* _Task item_:
Write out every entry exactly as it appears.

*** Begin section ***

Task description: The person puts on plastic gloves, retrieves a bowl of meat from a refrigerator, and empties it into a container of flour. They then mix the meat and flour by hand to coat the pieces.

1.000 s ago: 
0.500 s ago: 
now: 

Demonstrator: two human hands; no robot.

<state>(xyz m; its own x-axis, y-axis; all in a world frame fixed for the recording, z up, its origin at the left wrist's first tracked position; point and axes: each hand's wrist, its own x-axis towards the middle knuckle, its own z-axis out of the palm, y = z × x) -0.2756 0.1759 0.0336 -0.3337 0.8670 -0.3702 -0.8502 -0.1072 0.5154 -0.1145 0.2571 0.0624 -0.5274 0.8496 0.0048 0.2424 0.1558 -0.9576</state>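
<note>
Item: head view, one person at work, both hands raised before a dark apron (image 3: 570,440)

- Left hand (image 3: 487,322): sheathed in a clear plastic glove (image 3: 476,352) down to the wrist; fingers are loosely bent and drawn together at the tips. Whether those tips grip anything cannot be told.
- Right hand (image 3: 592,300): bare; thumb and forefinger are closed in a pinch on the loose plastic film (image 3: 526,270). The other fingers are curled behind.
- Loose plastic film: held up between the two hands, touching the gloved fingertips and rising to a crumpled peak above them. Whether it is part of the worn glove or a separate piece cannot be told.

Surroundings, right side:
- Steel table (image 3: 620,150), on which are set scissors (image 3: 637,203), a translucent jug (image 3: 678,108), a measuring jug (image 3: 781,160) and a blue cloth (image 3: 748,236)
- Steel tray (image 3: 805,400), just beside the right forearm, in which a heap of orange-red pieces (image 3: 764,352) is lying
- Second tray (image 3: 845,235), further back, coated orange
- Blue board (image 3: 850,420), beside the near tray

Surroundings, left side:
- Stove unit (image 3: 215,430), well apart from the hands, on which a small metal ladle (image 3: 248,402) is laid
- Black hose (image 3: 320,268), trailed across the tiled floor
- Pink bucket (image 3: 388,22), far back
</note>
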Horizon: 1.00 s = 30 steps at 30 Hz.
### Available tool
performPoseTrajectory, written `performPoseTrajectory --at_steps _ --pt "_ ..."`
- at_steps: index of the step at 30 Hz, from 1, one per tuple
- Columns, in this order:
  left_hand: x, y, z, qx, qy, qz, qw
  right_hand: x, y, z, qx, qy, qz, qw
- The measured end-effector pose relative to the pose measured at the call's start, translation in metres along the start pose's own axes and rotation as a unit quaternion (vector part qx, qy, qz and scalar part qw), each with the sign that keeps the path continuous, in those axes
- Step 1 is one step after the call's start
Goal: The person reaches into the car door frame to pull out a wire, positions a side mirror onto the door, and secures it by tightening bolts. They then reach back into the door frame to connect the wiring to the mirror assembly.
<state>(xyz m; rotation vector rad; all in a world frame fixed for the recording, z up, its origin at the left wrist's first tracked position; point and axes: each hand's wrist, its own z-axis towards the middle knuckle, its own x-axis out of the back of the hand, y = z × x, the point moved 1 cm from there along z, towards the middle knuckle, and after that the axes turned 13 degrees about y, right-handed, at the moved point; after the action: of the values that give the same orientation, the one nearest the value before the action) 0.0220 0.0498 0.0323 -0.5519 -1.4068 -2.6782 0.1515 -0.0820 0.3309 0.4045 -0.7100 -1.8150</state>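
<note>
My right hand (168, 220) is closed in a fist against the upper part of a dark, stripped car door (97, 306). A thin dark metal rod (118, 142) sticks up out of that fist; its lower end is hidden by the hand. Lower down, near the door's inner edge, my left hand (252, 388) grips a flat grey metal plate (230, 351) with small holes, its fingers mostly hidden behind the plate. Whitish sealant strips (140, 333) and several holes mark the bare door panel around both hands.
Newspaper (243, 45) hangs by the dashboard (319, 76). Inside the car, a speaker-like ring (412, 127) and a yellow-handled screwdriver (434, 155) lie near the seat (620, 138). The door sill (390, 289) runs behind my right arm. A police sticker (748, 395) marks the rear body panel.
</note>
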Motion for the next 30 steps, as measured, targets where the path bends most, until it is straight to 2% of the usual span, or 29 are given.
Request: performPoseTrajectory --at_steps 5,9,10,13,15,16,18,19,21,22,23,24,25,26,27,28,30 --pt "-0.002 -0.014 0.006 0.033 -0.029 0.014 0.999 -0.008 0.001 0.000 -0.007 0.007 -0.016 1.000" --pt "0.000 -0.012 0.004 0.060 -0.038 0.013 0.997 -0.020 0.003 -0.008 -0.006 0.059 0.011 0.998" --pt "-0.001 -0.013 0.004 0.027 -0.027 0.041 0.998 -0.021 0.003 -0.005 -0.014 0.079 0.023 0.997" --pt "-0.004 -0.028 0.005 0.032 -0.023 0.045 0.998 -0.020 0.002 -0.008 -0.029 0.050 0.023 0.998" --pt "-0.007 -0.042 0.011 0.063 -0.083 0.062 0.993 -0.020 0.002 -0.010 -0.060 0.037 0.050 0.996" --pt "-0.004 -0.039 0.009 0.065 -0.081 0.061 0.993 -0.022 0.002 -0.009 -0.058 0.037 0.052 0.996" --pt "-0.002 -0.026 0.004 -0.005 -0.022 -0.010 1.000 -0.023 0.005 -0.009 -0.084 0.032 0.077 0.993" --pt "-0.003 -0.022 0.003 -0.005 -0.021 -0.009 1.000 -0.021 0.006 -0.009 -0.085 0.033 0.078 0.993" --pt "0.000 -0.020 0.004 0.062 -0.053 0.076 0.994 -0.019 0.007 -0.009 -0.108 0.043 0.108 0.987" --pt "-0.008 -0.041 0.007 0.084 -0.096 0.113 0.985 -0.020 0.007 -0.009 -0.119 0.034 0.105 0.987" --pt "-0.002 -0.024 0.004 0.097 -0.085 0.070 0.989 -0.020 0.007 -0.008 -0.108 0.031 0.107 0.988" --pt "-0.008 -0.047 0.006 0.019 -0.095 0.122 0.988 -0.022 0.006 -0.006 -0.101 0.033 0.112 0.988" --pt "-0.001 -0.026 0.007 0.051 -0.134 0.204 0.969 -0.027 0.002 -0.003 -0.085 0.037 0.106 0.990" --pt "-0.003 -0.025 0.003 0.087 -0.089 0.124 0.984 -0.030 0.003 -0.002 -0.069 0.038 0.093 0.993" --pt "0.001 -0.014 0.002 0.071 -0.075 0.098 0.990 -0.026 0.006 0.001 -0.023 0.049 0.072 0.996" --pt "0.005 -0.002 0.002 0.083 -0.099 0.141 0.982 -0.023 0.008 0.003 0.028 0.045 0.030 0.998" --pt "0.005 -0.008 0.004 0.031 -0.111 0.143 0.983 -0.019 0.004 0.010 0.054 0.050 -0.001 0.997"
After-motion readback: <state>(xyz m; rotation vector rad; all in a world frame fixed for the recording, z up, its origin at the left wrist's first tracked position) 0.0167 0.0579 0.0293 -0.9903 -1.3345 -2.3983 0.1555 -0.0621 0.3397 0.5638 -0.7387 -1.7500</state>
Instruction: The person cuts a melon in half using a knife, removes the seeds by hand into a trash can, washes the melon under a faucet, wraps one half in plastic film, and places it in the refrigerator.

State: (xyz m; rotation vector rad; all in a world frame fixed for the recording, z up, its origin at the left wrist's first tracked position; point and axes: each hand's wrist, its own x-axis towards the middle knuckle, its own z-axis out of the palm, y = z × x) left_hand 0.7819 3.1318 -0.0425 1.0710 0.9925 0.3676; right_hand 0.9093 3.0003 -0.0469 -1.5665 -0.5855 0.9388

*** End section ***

* _Written reply_:
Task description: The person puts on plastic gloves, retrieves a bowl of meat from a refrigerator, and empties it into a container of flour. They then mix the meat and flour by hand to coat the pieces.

1.000 s ago: 
0.500 s ago: 
now: 

Demonstrator: two human hands; no robot.

<state>(xyz m; its own x-axis, y-axis; all in a world frame fixed for the recording, z up, its origin at the left wrist's first tracked position; point and axes: each hand's wrist, its own x-axis towards the middle knuckle, its own z-axis out of the palm, y = z × x) -0.2756 0.1759 0.0336 -0.3337 0.8670 -0.3702 -0.8502 -0.1072 0.5154 -0.1145 0.2571 0.0624 -0.5274 0.8496 0.0048 0.2424 0.1558 -0.9576</state>
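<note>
Item: head view, one person at work, both hands raised before a dark apron (image 3: 570,440)

- Left hand (image 3: 487,322): sheathed in a clear plastic glove (image 3: 476,352) down to the wrist; fingers are loosely bent and drawn together at the tips. Whether those tips grip anything cannot be told.
- Right hand (image 3: 592,300): bare; thumb and forefinger are closed in a pinch on the loose plastic film (image 3: 526,270). The other fingers are curled behind.
- Loose plastic film: held up between the two hands, touching the gloved fingertips and rising to a crumpled peak above them. Whether it is part of the worn glove or a separate piece cannot be told.

Surroundings, right side:
- Steel table (image 3: 620,150), on which are set scissors (image 3: 637,203), a translucent jug (image 3: 678,108), a measuring jug (image 3: 781,160) and a blue cloth (image 3: 748,236)
- Steel tray (image 3: 805,400), just beside the right forearm, in which a heap of orange-red pieces (image 3: 764,352) is lying
- Second tray (image 3: 845,235), further back, coated orange
- Blue board (image 3: 850,420), beside the near tray

Surroundings, left side:
- Stove unit (image 3: 215,430), well apart from the hands, on which a small metal ladle (image 3: 248,402) is laid
- Black hose (image 3: 320,268), trailed across the tiled floor
- Pink bucket (image 3: 388,22), far back
</note>
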Horizon: 1.00 s = 30 steps at 30 Hz.
### Available tool
performPoseTrajectory, written `performPoseTrajectory --at_steps _ --pt "_ ..."`
- at_steps: index of the step at 30 Hz, from 1, one per tuple
- Columns, in this order:
  left_hand: x, y, z, qx, qy, qz, qw
  right_hand: x, y, z, qx, qy, qz, qw
- The measured end-effector pose relative to the pose measured at the call's start, translation in metres along the start pose's own axes and rotation as a unit quaternion (vector part qx, qy, qz and scalar part qw), each with the sign that keeps the path continuous, in those axes
- Step 1 is one step after the call's start
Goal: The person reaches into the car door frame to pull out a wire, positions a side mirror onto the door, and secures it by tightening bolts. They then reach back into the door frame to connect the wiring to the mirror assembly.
<state>(xyz m; rotation vector rad; all in a world frame fixed for the recording, z up, its origin at the left wrist's first tracked position; point and axes: each hand's wrist, its own z-axis towards the middle knuckle, its own x-axis out of the back of the hand, y = z × x, the point moved 1 cm from there along z, towards the middle knuckle, and after that the axes turned 13 degrees about y, right-handed, at the moved point; after the action: of the values that give the same orientation, the one nearest the value before the action) 0.0220 0.0498 0.0323 -0.5519 -1.4068 -2.6782 0.1515 -0.0820 0.3309 0.4045 -0.7100 -1.8150</state>
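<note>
My right hand (168, 220) is closed in a fist against the upper part of a dark, stripped car door (97, 306). A thin dark metal rod (118, 142) sticks up out of that fist; its lower end is hidden by the hand. Lower down, near the door's inner edge, my left hand (252, 388) grips a flat grey metal plate (230, 351) with small holes, its fingers mostly hidden behind the plate. Whitish sealant strips (140, 333) and several holes mark the bare door panel around both hands.
Newspaper (243, 45) hangs by the dashboard (319, 76). Inside the car, a speaker-like ring (412, 127) and a yellow-handled screwdriver (434, 155) lie near the seat (620, 138). The door sill (390, 289) runs behind my right arm. A police sticker (748, 395) marks the rear body panel.
</note>
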Motion for the next 30 steps, as measured, targets where the path bends most, until it is straight to 2% of the usual span, or 29 are given.
Request: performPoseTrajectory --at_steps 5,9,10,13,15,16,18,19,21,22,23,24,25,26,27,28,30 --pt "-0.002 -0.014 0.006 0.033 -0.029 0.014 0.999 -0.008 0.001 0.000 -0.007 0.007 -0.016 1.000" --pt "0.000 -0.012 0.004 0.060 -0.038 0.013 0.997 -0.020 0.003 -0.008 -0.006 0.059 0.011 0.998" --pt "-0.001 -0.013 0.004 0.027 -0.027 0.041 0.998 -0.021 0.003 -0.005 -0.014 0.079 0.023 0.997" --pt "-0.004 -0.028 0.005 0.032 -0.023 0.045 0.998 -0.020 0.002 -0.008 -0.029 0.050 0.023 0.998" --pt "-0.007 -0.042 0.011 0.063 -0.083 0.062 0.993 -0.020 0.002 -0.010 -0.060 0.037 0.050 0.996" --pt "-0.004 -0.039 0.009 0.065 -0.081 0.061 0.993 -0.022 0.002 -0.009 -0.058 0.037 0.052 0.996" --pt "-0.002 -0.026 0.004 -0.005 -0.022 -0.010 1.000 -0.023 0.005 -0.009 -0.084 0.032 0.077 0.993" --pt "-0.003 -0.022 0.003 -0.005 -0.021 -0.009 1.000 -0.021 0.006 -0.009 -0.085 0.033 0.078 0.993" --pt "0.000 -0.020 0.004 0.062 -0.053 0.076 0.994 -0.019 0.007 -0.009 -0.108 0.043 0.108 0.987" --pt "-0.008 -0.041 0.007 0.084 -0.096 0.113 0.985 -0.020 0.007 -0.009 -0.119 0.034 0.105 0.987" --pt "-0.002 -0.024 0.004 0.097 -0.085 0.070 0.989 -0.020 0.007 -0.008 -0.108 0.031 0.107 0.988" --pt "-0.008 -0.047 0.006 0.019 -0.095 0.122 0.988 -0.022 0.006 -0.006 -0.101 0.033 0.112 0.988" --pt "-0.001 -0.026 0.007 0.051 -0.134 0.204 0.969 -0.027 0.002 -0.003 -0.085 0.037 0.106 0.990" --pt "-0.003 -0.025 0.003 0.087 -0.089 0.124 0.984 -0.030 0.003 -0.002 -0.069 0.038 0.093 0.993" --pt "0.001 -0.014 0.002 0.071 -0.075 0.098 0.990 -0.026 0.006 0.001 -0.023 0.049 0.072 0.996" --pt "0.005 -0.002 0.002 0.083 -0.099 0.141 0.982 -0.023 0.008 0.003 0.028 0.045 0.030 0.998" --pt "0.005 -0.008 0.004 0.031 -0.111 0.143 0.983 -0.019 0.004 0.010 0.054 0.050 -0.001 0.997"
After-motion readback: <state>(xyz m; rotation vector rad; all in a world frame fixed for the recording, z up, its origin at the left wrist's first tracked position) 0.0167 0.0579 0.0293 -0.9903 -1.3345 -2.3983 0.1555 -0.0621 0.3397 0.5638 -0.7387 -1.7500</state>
Instruction: The person cuts a melon in half using a knife, removes the seeds by hand into a trash can, washes the melon under a faucet, wraps one half in plastic film, and places it in the refrigerator.

State: (xyz m; rotation vector rad; all in a world frame fixed for the recording, z up, its origin at the left wrist's first tracked position; point and axes: each hand's wrist, its own x-axis towards the middle knuckle, its own z-axis out of the palm, y = z × x) left_hand 0.7819 3.1318 -0.0425 1.0710 0.9925 0.3676; right_hand 0.9093 3.0003 -0.0469 -1.5665 -0.5855 0.9388

There is no more to the output.